How do i show that $x^2+8x-2$ is irreducible over $\mathbb{Q}$

Question

How do I show that $x^2+8x-2$ is irreducible over $\mathbb{Q}$?

I have learnt the basic theory dealing with irreducibility of polynomials belonging to a polynomial field. So, if the given polynomial is to be irreducible, I should be able to find two polynomials $h(x),g(x) \in \mathbb{Q}[x]$ such that $f(x)=h(x)g(x)$ and at least one of them is a constant (unit) polynomial.
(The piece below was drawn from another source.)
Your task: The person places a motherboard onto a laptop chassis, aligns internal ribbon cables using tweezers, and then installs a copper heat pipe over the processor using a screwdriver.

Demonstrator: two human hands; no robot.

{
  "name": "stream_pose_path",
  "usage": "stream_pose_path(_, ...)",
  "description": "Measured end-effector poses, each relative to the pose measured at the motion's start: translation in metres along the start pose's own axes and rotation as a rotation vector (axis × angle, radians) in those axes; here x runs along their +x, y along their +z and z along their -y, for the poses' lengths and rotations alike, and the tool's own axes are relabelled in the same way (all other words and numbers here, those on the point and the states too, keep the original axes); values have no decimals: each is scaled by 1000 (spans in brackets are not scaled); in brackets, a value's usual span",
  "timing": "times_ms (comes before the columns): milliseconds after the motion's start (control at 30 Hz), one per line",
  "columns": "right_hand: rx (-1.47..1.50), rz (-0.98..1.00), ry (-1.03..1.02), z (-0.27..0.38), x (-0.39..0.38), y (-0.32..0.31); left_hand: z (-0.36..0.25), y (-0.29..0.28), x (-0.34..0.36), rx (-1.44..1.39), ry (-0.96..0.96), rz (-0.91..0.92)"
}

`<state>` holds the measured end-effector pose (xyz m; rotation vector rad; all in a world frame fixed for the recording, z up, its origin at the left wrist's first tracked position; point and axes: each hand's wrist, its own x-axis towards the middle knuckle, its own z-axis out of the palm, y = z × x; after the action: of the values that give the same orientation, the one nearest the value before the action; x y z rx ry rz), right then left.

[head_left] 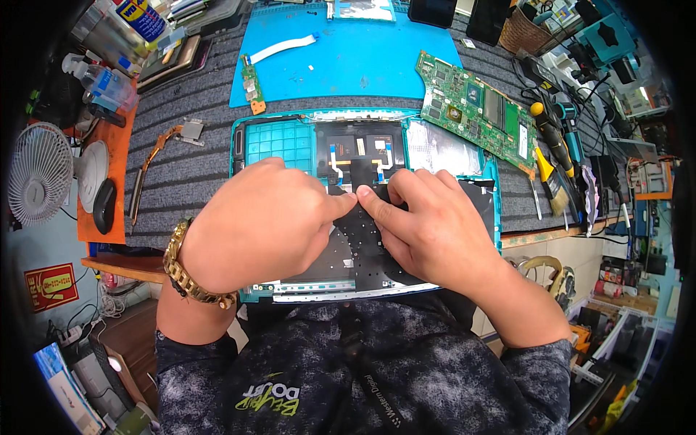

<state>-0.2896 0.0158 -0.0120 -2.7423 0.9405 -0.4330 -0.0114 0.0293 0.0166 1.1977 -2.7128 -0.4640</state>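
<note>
A teal laptop case (235,156) lies with its inside up at the table's front edge, over my lap. Black film (362,250) covers its nearer part, dotted with small holes. My left hand (268,210) and my right hand (435,225) are curled over this film, their fingertips meeting near its middle. The fingers are closed at the film; whether they pinch its edge or press on it is hard to see. Beyond the fingertips sit a touchpad underside (361,141) and two white ribbon cables, one on the left (333,159) and one on the right (388,156).
A green circuit board (471,101) lies at the case's far right corner. On the blue mat (326,65) are a small board (251,87) and a white flat cable (283,48). A brush (557,196) and screwdriver (551,134) lie right, a fan (40,174) stands left.
</note>
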Motion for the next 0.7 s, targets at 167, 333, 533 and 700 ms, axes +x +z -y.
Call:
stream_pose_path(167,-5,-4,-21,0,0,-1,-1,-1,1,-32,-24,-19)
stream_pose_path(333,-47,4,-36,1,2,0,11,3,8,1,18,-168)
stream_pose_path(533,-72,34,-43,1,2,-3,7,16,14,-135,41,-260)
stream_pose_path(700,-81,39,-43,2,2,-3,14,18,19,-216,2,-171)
I tried by breaking the given equation into factors. I get polynomials with irrational co-efficient. Does that imply that the polynomials are irreducible as the coefficients must be rationals?

Answer 1

One word : Eisenstein. Look it up here for instance. Eisenstein's criterion is probably the most well known irreducibility criterion out there.

At first I thought it was $x^n - 8x + 2$ and I didn't look at $n$ (Eisenstein's criterion works for all $n$). Since $n=2$, you can use the quadratic formula for the roots. If one of the root is in $\mathbb Q$, then the discriminant is the square of a rational, hence the other root will also be rational and you will have a factorization over $\mathbb Q$. Otherwise you won't. (In this case both roots are irrational.)

Hope that helps,

Answer 2

Hint

Use the Rational root theorem.

Answer 3

Hint.

1. You can use Eisenstein criterion, and Gauss Lemma. or
2. A quadratic is irreducible over a Field, means it has not linear factors, i.e., it has no roots in that field. ( Use Rational Root Theorem or solve for x)

Answer 4

Another option in addition to all the fine answers on here: in the case of a polynomial in $\mathbb{Z}[x]$ of degree $\leq 3$, if there are no roots mod some integer, then it is irreducible over $\mathbb{Z}$, and then by Gauss's lemma, it is irreducible over $\mathbb{Q}$.

I get that this polynomial has no roots mod 3.